I've used coat-hanger-and-pantyhose windscreens before, and they work fine, but for this setup I wanted something a bit more permanent, with a relatively easy way to replace the screen should it get ruined. You may notice there are already runs in the screen. If I were doing this over again and had an even more limited budget, I probably would have found a small, lightweight crochet hoop and used that instead. But the cost of the windscreen was worth it for the gooseneck and stand clamp, which helps greatly.

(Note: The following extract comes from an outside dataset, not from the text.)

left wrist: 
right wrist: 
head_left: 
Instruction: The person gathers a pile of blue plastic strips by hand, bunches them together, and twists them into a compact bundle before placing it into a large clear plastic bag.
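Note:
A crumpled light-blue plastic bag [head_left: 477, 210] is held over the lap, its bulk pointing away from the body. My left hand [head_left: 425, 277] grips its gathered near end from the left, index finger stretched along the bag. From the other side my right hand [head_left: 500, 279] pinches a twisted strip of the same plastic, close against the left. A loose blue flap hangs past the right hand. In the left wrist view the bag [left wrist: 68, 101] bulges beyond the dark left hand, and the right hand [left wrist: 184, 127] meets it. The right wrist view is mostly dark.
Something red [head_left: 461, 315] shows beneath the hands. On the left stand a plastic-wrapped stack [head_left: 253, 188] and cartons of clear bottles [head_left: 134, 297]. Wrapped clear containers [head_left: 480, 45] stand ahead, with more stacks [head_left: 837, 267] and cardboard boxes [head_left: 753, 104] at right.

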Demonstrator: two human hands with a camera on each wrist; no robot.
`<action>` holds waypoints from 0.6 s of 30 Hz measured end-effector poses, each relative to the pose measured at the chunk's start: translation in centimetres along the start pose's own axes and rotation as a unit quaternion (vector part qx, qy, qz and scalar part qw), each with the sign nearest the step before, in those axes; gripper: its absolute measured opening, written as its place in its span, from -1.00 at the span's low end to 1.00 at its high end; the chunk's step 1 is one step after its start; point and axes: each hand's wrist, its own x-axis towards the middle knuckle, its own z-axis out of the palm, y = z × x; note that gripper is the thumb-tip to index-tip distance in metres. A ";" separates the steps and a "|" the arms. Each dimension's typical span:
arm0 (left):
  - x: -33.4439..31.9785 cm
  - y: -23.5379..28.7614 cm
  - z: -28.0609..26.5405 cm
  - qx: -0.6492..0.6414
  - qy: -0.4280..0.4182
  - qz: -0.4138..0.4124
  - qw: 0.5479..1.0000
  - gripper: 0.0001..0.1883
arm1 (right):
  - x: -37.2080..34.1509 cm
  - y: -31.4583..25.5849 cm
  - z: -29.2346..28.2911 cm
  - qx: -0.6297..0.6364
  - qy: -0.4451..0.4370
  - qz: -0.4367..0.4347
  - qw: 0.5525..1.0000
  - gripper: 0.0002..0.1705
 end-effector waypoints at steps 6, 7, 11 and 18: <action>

I could have used a desktop mic stand, but I like to be able to move my microphone around as needed, so I use an instrument mic stand. Because the base is a bit narrow, I have an A-clamp holding it to my desk for extra stability. It's nice to be able to raise the microphone out of the way when I'm done recording, or adjust the microphone position when I am.

The grey pad behind the microphone is acoustic foam, which helps to reduce room echo. It helps to make my voice sound a little warmer because there's less high-pitch reflections bouncing back. It's designed to be adhesively mounted to a wall, but I don't have a convenient wall for it, and besides I'd like to be able to reposition the foam as needed. So it's free-standing, propped up with--yes, I know--a green plastic folding table. VERY high-tech and professional, I know.... Hey, it works.

I've stuck with iTunes, despite my misgivings with Apple in the past several years, because it provides a Grouping tag that lets me flag which bands have women as members. As you can imagine, that's very helpful for my podcast! I also use iTunes to determine the playlist order using a very simple formula: Start with a strong, aggressive song, slowly transition to any slower or more delicate music, and end with an epic finish if possible. I then pay attention to the last 30 seconds of each song and how it transitions to the initial 30 seconds of the following song, just to make sure there's no jarring segues, and tweak as necessary.

When using my mic I record using Wavosaur, simply because it's lightweight, supports VST, and can adjust pitch without resampling, which can make things sound a bit jerky. (Confession: I adjust the pitch of my voice 50 cents, or half a semi-tone, partially to trim a few seconds off the introduction and partially to boost the treble in my voice slightly. It's a very subtle change, but I like the effect.) I also use the CompEQ-V VST plugin, which helps me adjust the voice's sibilance, levels, and timbre. I only started using this plugin recently, but the end effect is that Ss are less harsh, the volume of my voice is more consistent, and any flatness that comes from using the acoustic foam is reduced. In short, it makes me sound a bit more professional.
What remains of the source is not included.